### Assignment
Go through the entries below, tally each line that has the word "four", and give only the total.

### Dataset content
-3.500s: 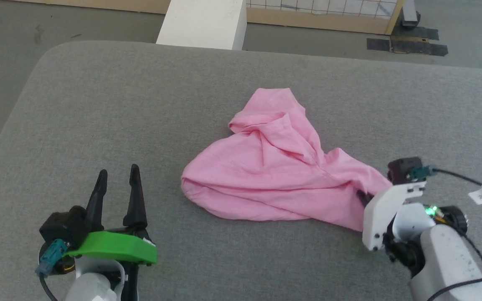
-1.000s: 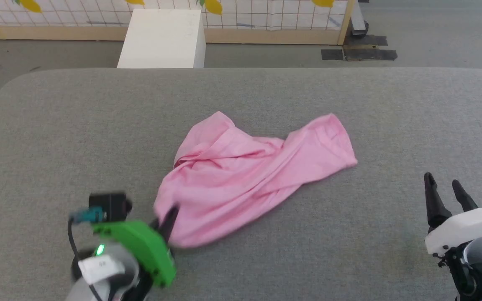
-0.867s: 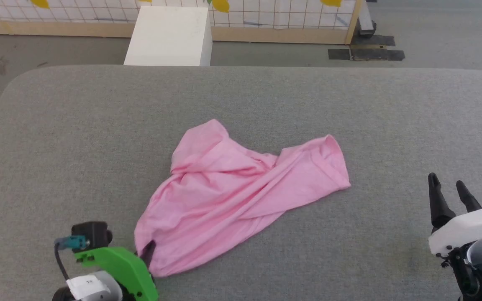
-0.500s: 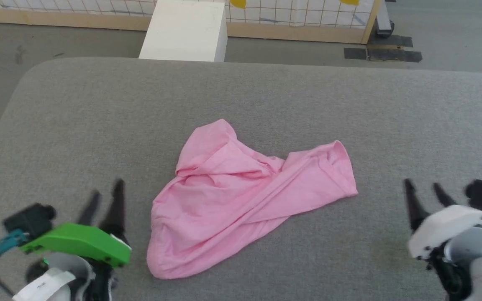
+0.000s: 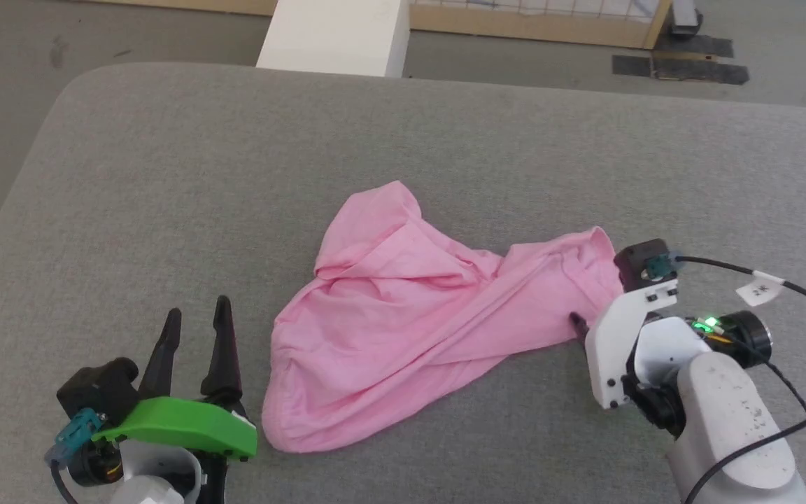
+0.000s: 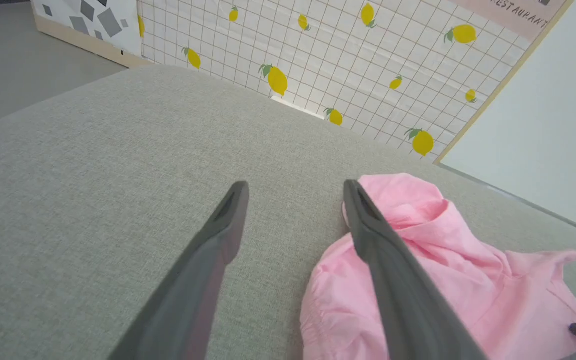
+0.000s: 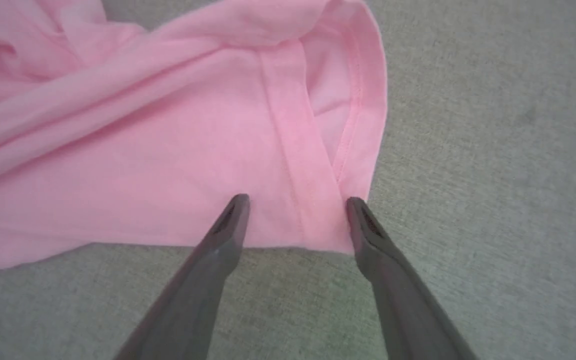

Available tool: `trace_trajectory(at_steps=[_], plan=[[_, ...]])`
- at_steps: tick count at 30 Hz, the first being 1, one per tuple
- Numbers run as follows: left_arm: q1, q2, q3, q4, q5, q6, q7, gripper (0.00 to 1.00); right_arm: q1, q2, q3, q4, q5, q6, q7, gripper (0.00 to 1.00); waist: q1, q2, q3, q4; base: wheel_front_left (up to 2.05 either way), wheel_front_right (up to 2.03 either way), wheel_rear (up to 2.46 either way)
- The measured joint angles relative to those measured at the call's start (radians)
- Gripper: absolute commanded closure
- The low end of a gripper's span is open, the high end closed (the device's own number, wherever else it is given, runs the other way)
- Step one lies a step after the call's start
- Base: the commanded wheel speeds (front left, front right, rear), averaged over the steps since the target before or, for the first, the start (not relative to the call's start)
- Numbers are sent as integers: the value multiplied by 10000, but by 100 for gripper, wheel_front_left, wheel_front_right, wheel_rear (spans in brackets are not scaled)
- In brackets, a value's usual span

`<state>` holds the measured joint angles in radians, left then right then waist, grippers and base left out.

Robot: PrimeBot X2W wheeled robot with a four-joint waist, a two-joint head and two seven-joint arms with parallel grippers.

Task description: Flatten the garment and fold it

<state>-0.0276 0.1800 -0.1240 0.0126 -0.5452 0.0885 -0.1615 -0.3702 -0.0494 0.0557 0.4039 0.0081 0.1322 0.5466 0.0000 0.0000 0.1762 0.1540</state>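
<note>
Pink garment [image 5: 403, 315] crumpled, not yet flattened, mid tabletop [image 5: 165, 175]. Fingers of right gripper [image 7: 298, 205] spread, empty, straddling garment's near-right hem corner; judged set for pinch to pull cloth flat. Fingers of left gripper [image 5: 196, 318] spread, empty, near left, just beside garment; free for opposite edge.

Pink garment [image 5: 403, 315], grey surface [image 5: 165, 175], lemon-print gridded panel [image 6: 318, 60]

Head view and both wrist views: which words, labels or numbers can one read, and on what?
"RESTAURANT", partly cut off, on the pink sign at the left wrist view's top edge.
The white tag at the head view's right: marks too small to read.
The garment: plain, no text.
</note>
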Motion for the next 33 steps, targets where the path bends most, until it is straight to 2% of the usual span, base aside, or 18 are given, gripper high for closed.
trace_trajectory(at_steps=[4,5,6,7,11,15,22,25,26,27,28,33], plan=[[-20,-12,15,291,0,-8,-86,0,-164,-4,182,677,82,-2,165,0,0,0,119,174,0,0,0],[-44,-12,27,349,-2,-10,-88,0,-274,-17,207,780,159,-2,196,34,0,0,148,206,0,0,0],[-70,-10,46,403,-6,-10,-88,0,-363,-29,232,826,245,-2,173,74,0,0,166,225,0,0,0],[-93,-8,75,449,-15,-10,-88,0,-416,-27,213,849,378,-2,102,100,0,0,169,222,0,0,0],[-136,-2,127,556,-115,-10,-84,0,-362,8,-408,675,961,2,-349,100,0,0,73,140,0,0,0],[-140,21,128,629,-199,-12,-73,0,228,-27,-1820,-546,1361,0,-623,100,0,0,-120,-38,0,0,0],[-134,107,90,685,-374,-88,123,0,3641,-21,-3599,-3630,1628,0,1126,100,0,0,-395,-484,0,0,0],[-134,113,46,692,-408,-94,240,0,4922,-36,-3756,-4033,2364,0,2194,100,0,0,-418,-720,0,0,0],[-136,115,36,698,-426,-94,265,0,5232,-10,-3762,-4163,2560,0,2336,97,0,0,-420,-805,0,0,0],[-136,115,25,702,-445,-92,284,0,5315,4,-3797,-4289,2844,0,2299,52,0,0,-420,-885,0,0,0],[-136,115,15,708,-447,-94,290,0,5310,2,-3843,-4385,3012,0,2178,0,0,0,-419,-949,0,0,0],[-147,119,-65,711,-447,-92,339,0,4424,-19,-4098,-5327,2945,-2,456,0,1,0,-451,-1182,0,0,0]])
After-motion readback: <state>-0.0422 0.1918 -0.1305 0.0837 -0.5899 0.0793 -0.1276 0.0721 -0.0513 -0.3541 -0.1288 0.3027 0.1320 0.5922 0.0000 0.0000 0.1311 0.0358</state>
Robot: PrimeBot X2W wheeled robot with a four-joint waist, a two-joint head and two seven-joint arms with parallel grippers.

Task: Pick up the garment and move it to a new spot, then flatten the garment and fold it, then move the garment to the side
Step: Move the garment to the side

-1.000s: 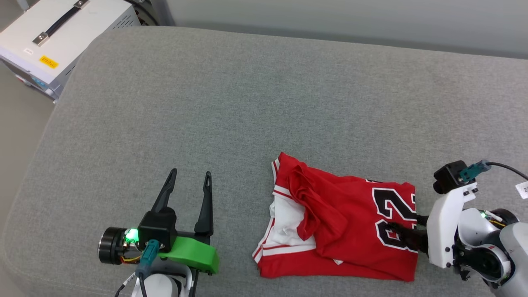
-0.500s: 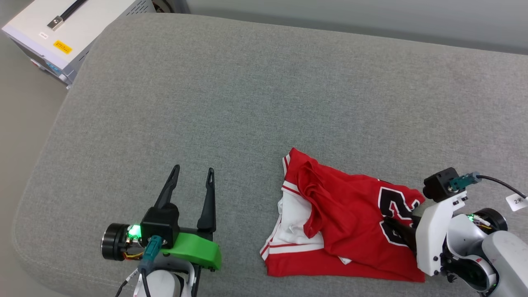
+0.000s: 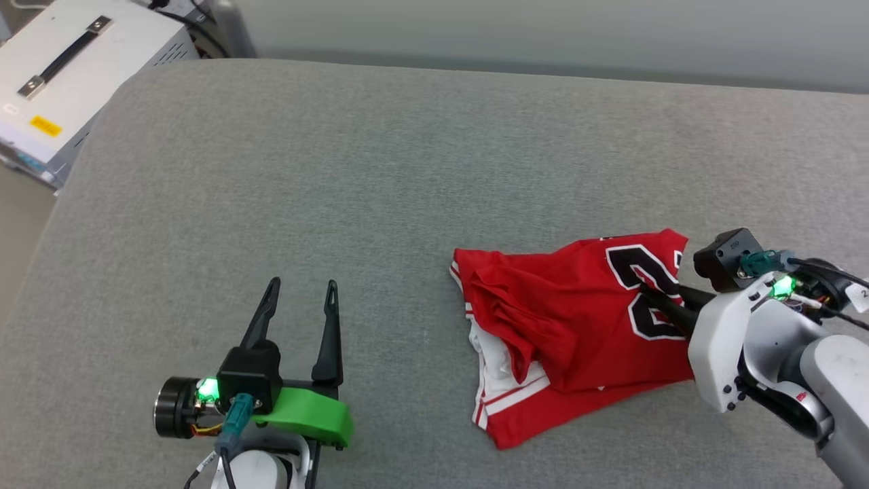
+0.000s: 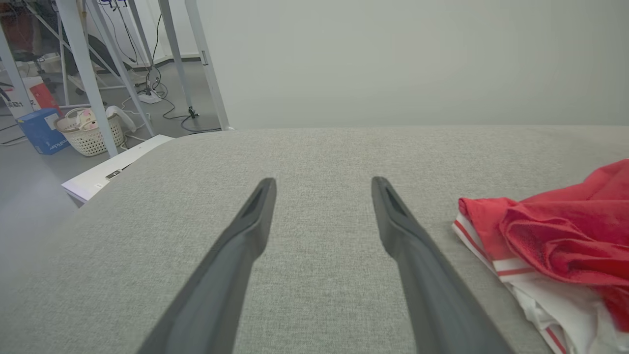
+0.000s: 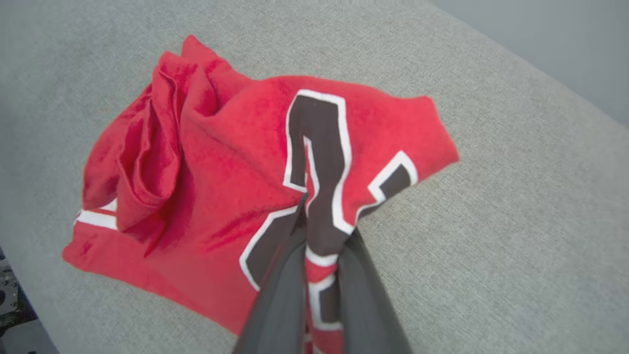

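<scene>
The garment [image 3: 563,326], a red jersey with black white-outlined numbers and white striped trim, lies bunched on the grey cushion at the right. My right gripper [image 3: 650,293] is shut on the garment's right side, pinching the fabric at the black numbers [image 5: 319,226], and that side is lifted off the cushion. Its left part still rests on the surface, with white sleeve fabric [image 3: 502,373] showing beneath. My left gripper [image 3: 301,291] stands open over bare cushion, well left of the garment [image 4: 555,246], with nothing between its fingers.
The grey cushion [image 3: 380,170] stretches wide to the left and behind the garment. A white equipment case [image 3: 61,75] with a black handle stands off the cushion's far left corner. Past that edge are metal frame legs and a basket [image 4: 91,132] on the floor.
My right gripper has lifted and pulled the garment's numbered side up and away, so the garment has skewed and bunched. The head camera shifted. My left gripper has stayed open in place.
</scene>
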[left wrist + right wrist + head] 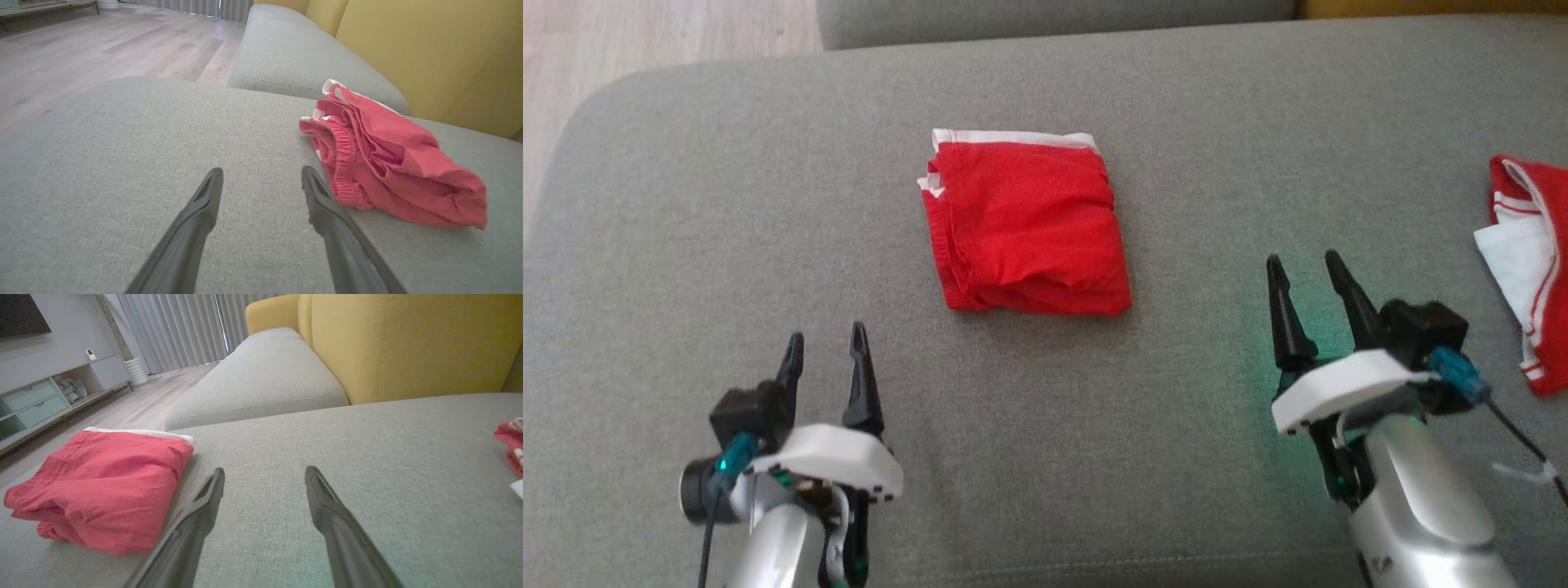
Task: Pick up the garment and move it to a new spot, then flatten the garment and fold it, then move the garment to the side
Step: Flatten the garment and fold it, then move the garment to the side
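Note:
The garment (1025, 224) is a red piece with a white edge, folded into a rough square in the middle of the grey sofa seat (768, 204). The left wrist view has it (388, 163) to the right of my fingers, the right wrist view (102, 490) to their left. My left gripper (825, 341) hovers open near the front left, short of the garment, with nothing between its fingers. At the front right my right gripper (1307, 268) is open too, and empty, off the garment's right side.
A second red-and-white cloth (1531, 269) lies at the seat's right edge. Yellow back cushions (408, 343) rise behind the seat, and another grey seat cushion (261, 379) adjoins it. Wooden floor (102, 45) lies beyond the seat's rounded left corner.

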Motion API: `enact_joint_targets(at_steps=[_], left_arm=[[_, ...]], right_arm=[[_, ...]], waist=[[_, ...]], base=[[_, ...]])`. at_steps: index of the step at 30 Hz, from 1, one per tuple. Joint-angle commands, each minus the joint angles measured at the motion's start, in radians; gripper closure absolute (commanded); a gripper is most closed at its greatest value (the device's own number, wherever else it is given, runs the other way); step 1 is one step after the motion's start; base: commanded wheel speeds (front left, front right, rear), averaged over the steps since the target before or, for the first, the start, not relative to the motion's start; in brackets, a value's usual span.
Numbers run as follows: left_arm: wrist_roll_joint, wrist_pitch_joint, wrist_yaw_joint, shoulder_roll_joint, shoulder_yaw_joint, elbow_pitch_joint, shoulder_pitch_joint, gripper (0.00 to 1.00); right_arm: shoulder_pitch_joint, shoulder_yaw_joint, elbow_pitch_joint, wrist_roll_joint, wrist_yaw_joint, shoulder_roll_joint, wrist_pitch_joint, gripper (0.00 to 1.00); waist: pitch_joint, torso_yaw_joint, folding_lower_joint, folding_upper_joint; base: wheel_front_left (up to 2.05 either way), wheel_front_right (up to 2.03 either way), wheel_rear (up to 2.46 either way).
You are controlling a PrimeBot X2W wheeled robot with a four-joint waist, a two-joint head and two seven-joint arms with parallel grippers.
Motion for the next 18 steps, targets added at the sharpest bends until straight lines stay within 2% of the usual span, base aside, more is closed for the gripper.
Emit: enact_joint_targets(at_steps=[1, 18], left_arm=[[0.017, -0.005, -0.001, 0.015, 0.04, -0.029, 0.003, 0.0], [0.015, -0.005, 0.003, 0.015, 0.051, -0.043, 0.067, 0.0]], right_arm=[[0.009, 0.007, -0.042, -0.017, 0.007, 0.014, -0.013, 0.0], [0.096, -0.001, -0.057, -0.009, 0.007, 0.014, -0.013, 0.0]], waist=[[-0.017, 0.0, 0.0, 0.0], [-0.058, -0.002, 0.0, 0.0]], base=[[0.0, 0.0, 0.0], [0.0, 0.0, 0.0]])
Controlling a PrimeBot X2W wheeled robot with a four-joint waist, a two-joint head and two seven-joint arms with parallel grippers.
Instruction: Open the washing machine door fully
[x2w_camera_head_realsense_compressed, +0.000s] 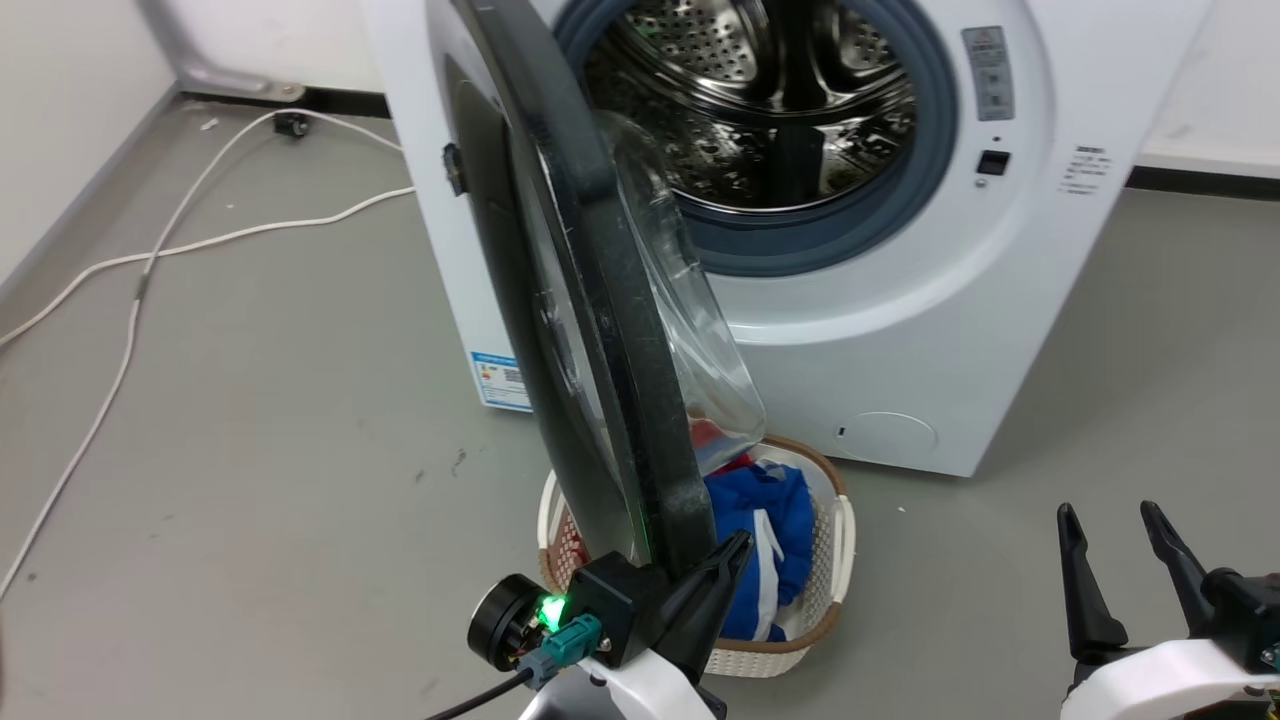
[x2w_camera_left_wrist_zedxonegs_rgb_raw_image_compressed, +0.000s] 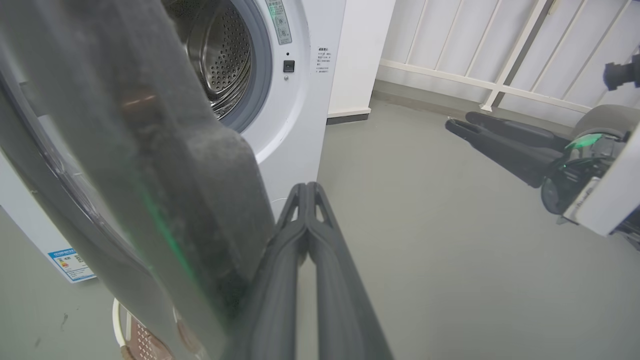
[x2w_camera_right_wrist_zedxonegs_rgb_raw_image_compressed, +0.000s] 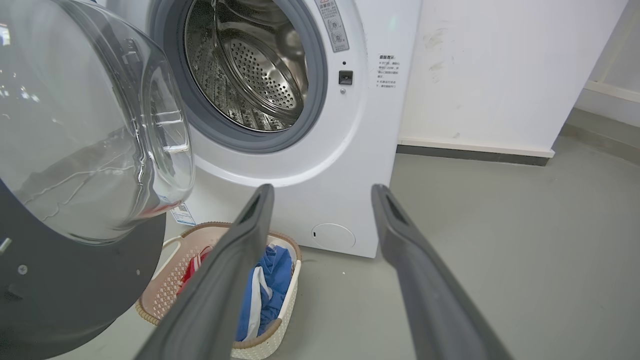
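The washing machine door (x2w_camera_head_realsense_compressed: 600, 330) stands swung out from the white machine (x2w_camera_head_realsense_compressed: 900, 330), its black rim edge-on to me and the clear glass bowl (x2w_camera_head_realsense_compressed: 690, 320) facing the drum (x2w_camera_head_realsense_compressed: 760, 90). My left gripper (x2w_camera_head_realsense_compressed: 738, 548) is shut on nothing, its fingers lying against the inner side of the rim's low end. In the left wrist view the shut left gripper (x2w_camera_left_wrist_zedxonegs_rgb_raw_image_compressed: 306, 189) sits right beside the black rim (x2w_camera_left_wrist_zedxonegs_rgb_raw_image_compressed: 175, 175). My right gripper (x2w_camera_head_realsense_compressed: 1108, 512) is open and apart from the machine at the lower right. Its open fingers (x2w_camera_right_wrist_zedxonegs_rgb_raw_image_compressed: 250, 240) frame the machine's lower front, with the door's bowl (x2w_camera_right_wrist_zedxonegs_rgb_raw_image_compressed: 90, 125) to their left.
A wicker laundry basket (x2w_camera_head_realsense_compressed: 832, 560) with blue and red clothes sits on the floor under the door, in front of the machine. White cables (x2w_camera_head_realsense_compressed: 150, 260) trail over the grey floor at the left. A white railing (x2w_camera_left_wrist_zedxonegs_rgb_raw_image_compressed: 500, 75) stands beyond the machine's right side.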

### Final answer
4